◆ Problem
From the first line to the last, transcribe the data exactly.

◆ Data provided
>>>

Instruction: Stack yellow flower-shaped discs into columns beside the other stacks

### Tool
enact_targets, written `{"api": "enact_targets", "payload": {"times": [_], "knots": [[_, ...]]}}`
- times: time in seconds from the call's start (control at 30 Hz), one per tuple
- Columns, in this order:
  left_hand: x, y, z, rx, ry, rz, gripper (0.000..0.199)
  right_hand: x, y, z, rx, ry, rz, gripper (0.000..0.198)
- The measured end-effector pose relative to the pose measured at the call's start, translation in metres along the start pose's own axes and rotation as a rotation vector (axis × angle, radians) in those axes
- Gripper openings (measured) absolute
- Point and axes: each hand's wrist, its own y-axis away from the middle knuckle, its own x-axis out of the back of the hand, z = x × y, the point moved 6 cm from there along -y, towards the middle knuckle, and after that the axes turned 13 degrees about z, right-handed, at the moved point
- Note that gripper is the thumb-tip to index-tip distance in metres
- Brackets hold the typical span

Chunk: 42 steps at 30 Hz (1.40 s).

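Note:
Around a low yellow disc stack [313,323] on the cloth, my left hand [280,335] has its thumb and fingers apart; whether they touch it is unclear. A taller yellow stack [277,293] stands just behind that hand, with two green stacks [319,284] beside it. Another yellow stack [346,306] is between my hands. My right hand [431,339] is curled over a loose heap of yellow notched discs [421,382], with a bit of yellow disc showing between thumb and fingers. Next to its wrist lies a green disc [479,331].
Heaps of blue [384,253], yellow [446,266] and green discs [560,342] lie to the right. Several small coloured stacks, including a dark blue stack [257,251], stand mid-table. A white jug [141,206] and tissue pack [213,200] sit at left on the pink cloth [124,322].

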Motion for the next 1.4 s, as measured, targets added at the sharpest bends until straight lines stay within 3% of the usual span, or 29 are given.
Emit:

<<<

◆ Result of this exercise
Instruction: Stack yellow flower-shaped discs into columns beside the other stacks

### Tool
enact_targets, written `{"api": "enact_targets", "payload": {"times": [_], "knots": [[_, ...]]}}`
- times: time in seconds from the call's start (control at 30 Hz), one per tuple
- Columns, in this order:
  left_hand: x, y, z, rx, ry, rz, gripper (0.000..0.199)
  right_hand: x, y, z, rx, ry, rz, gripper (0.000..0.198)
- The measured end-effector pose relative to the pose measured at the call's start, translation in metres along the start pose's own axes and rotation as a rotation vector (axis × angle, radians) in those axes
- Gripper openings (measured) absolute
- Point and axes: each hand's wrist, its own y-axis away from the middle knuckle, its own x-axis out of the back of the hand, z = x × y, the point moved 6 cm from there along -y, towards the middle knuckle, and after that the axes turned 13 degrees about z, right-handed, at the moved point
- Note that gripper is the thumb-tip to index-tip distance in metres
- Brackets hold the typical span

Chunk: 42 steps at 30 Hz (1.40 s).

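Note:
Around a low yellow disc stack [313,323] on the cloth, my left hand [280,335] has its thumb and fingers apart; whether they touch it is unclear. A taller yellow stack [277,293] stands just behind that hand, with two green stacks [319,284] beside it. Another yellow stack [346,306] is between my hands. My right hand [431,339] is curled over a loose heap of yellow notched discs [421,382], with a bit of yellow disc showing between thumb and fingers. Next to its wrist lies a green disc [479,331].
Heaps of blue [384,253], yellow [446,266] and green discs [560,342] lie to the right. Several small coloured stacks, including a dark blue stack [257,251], stand mid-table. A white jug [141,206] and tissue pack [213,200] sit at left on the pink cloth [124,322].
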
Motion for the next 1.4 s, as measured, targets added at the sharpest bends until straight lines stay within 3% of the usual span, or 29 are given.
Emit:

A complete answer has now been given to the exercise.